Pre-made fake rocks(I like these!)...








Molded Foam Rock Pieces -- Sandstone pkg(6) - HO-Scale (noc58452) Noch Model Railroad Miscellaneous Scenery









Molded Foam Rock Pieces -- Granite pkg(5) - HO-Scale (noc58451) Noch Model Railroad Miscellaneous Scenery









Hard Foam Rocks -- Arlberg - pkg(3) Size Range- 3-7/8 x 3-1/8 x 2-3/4'' to 5-1/2 x 3-1/2 x 2-3/4'' - HO-Scale (noc58448) Noch Model Railroad Miscellaneous Scenery









Natural Rock Casting -- Agawa Canyon Wall (isl801) ISLE Model Railroad Grass Earth

Well thats just some of whats on this 1 site that I found in a few minutes of browsing. If yo figure the lil men in the pics are about 1cm-1inch tall that should give you some idea of scale.
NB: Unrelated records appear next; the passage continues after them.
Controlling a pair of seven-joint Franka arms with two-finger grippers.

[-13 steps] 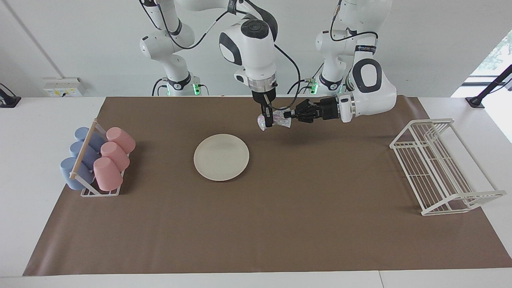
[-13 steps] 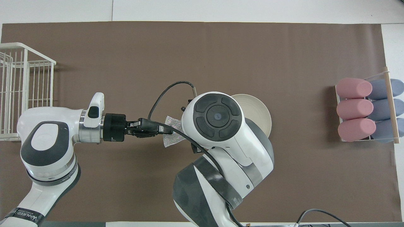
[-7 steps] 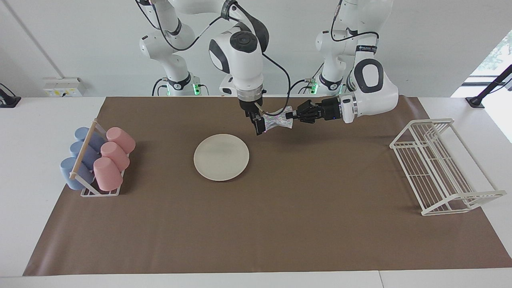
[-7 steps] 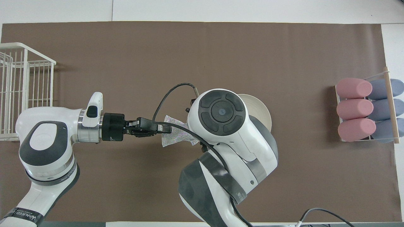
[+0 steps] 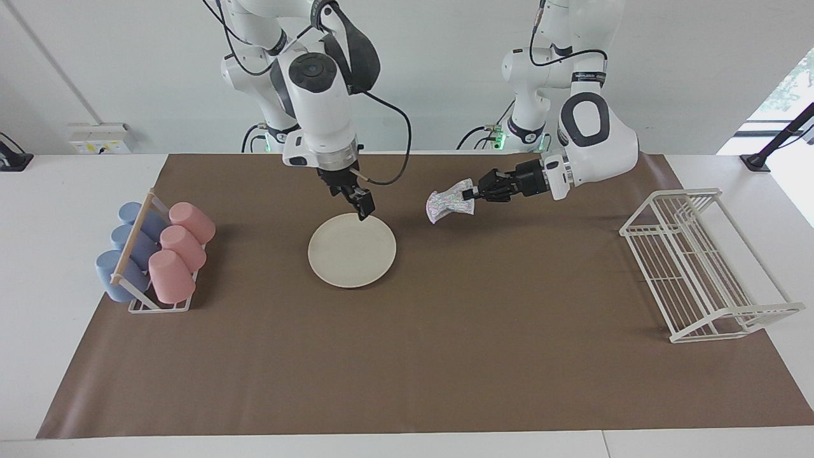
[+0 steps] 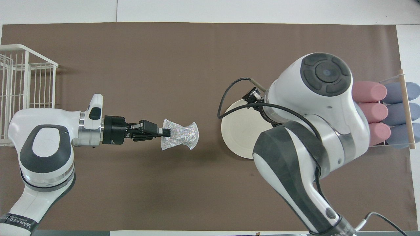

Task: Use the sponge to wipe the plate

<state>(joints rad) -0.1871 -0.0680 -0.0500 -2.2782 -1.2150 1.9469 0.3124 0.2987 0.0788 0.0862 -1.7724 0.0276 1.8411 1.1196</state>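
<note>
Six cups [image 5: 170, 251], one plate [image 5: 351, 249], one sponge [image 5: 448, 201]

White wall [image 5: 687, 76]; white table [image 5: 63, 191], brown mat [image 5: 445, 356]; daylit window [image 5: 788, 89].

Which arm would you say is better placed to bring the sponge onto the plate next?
Probably left: the left gripper is shut on the sponge, in the air beside the plate. The right gripper is open and empty, over the plate's rim.
</note>
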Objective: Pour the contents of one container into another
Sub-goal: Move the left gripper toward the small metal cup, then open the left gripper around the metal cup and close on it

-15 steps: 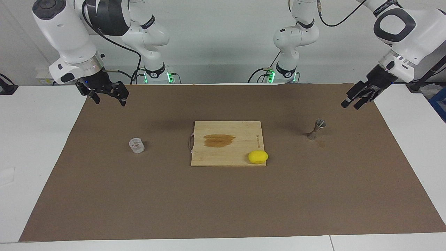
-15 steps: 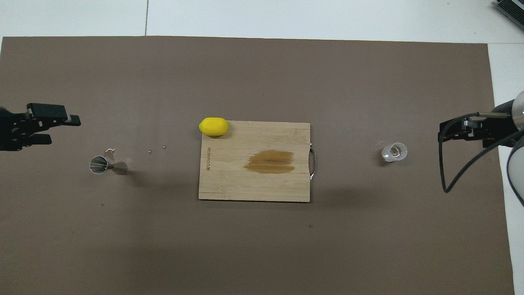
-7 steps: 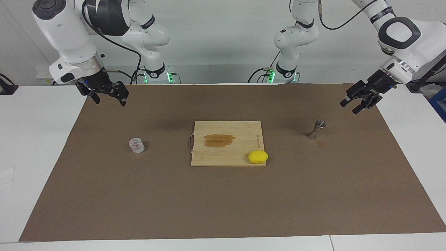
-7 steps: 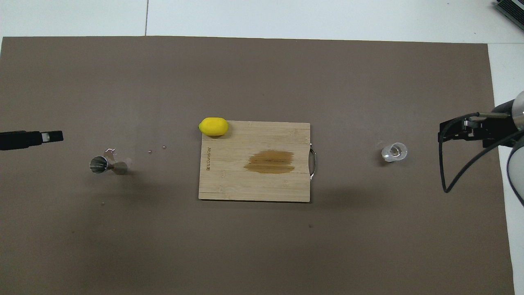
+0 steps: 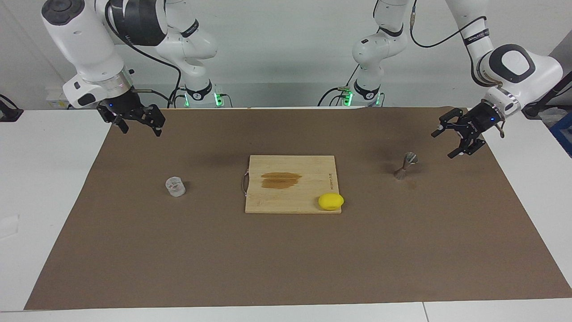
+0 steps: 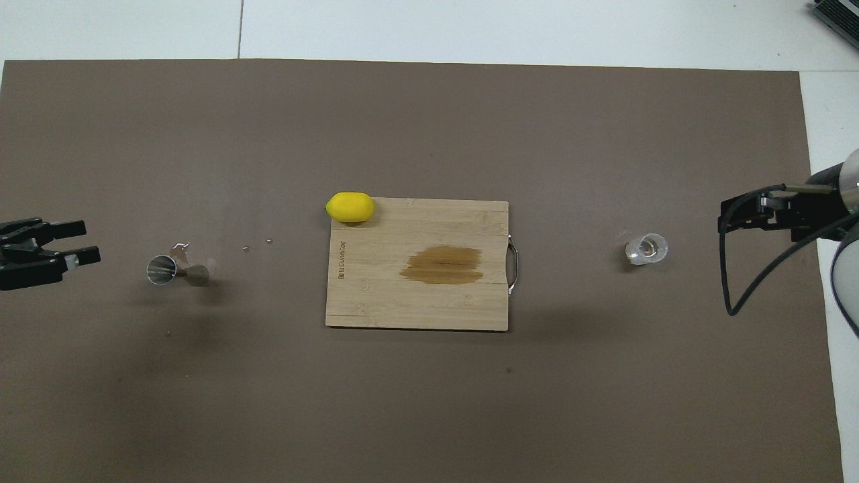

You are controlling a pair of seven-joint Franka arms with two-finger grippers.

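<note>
Your left gripper point(image 5: 452, 142) is hanging spread wide over the brown mat point(image 5: 286, 259) at the left arm's end of the table, gripping nothing and touching nothing. Its fingers point(image 6: 75, 229) are pointing toward the metal jigger point(image 5: 404, 165), which is standing upright on the mat close by, clear of the claw. Your right gripper point(image 5: 139, 129) is also standing released and empty, raised over the mat's corner at the right arm's end, where that arm is waiting. The glass cup point(image 5: 175, 186) is sitting upright on the mat, well apart from that gripper, beside the handle end of the cutting board point(image 5: 290, 197). The board is lying between cup and jigger, with a dark stain on its middle and a lemon point(image 5: 331, 201) resting on the corner farther from the robots, toward the jigger's side.

Compared with a second ago, you are seeing the left gripper turned: its fingers were stacked edge-on half a second back, and now both are showing side by side in the overhead view, lower and closer to the jigger. The right gripper, the cup, the jigger, the board and the lemon are sitting where they were.
</note>
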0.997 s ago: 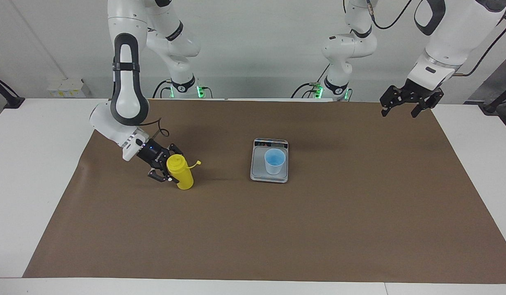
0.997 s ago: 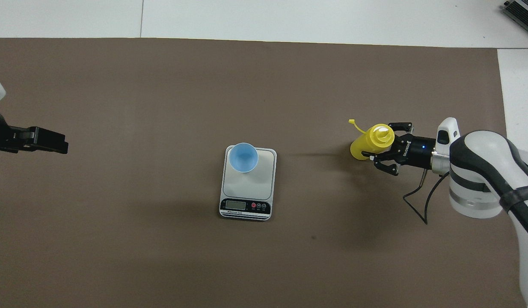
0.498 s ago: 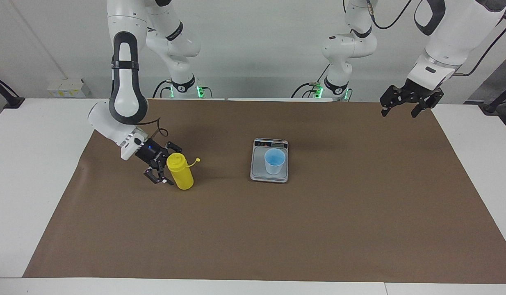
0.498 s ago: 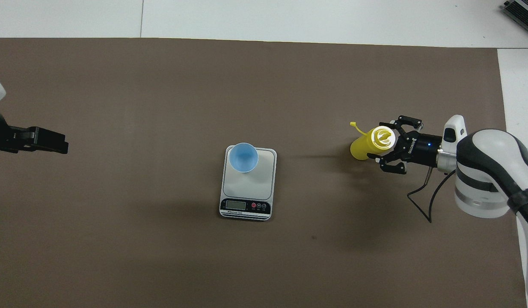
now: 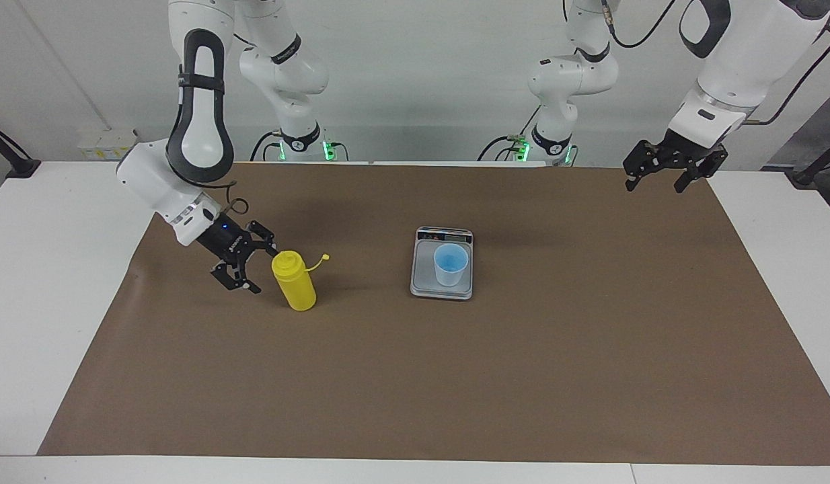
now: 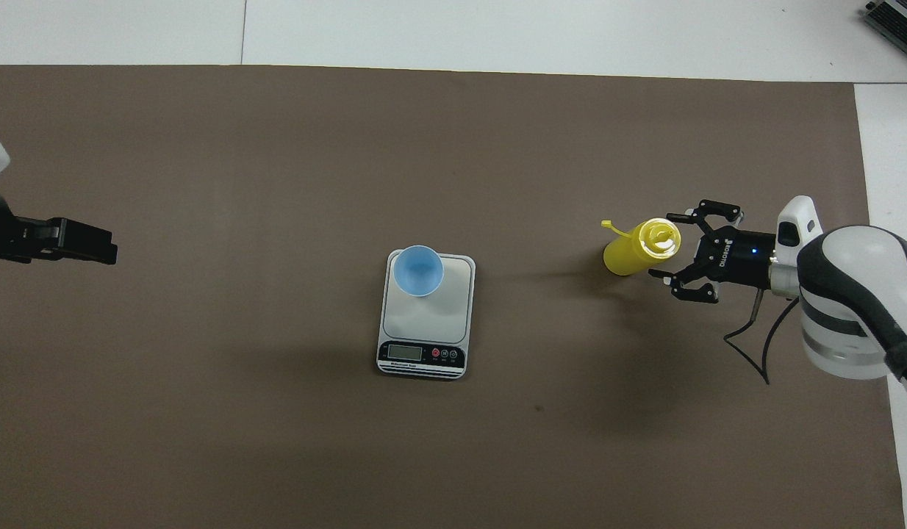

So to me it looks like much of this stuff is large enough to be useful in vivs, and the prices look pretty good to as do the products themselves IMO  I encourage people to search other such sites for more options. We could be missing out on an untapped resource here for several landscaping products for the viv  The fake water products may make interesting bottoms for viv ponds that have clear water...

These fake water scenery products might be usable with real water. Might have to seal them somehow, or otherwise modify them like ripping off unnatural looking additions, but could be useful...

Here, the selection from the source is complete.